Repeat precisely the span of lines below that opens with the line containing "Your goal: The" and closes with the line containing "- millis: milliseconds", both included.

╭─ Listed records

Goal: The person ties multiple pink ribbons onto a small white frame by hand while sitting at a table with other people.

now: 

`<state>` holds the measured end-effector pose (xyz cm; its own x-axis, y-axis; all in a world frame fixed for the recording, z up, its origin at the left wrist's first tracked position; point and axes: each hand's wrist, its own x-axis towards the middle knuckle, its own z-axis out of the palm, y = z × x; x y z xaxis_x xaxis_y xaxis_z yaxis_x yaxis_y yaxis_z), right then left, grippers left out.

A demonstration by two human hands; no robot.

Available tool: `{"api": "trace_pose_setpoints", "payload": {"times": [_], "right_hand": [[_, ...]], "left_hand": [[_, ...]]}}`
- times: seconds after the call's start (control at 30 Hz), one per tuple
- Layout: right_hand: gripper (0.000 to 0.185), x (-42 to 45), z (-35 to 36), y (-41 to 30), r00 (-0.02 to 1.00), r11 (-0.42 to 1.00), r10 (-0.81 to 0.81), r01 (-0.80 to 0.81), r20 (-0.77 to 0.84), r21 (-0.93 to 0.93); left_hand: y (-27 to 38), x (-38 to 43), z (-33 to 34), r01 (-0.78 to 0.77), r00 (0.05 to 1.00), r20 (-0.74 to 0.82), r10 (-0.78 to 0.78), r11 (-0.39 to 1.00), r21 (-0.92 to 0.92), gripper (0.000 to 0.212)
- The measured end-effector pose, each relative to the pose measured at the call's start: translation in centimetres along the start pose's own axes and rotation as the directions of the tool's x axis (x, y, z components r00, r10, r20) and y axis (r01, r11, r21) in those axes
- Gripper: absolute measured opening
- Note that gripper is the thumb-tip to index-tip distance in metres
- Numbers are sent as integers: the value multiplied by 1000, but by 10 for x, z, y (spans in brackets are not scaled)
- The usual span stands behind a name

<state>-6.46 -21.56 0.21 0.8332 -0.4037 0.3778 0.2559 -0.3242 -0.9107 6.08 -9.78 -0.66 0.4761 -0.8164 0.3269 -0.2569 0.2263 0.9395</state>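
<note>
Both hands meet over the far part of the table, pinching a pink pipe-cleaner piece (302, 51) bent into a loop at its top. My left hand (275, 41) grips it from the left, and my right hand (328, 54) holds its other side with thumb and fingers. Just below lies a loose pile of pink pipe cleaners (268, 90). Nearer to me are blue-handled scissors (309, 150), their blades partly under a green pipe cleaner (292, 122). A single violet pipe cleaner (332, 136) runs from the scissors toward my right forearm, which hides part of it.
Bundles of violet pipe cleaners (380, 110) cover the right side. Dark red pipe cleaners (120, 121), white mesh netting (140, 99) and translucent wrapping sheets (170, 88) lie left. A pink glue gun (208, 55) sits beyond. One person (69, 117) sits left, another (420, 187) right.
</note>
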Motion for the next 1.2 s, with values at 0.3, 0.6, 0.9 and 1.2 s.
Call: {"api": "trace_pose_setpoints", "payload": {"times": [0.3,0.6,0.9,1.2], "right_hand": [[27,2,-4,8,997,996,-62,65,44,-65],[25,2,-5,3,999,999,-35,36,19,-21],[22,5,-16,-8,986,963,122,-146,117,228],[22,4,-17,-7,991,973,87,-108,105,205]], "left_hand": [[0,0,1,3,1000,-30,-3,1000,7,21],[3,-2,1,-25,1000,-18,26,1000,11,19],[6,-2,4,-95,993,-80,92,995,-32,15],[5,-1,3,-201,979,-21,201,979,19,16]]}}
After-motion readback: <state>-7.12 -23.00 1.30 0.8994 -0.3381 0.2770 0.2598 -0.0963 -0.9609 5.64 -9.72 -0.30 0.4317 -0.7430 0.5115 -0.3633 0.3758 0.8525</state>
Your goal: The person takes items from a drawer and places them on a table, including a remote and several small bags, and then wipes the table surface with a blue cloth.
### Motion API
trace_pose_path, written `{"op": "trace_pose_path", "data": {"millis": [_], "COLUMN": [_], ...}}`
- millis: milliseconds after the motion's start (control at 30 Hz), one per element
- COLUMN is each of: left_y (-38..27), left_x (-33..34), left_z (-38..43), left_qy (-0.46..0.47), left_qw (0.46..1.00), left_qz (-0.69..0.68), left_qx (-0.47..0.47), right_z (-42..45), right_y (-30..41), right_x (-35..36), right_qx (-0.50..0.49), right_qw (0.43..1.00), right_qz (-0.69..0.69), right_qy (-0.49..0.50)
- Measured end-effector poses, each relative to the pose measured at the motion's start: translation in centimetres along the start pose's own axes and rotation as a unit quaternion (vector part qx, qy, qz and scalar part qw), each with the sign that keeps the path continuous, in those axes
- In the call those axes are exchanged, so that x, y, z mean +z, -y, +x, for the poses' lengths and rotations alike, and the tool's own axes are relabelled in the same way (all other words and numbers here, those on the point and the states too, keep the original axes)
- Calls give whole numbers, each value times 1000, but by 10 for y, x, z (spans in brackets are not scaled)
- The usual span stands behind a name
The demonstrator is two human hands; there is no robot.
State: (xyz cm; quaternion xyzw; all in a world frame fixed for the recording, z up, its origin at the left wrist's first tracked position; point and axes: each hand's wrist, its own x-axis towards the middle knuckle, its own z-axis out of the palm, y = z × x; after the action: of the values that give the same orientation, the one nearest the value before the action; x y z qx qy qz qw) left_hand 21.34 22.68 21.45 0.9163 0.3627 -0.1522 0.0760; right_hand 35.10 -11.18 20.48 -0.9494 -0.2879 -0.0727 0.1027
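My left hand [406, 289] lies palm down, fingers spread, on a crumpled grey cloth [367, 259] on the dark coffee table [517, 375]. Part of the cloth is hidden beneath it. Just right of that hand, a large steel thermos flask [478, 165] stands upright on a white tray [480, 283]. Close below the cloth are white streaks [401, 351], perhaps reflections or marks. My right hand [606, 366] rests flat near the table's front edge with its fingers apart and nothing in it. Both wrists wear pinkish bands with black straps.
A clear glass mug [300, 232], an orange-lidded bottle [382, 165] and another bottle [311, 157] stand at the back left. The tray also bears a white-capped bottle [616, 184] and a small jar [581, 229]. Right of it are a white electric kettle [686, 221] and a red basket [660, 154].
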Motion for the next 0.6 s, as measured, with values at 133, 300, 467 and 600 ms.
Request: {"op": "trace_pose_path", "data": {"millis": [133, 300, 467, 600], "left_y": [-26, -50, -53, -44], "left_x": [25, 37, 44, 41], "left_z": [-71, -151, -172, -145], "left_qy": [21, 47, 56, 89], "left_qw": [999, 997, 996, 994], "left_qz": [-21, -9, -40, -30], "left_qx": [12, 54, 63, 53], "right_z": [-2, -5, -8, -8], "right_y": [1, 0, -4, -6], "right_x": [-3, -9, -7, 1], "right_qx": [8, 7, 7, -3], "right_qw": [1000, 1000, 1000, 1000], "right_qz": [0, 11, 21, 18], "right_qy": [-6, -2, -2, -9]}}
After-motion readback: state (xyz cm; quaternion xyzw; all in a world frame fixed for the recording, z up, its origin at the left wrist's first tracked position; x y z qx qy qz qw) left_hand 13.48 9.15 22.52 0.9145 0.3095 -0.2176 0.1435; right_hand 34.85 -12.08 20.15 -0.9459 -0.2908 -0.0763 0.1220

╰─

| Reply |
Your goal: The person takes items from a drawer and places them on a table, including a remote and several small bags, and then wipes the table surface with a blue cloth.
### Motion API
trace_pose_path, written `{"op": "trace_pose_path", "data": {"millis": [_], "COLUMN": [_], ...}}`
- millis: milliseconds after the motion's start (control at 30 Hz), one per element

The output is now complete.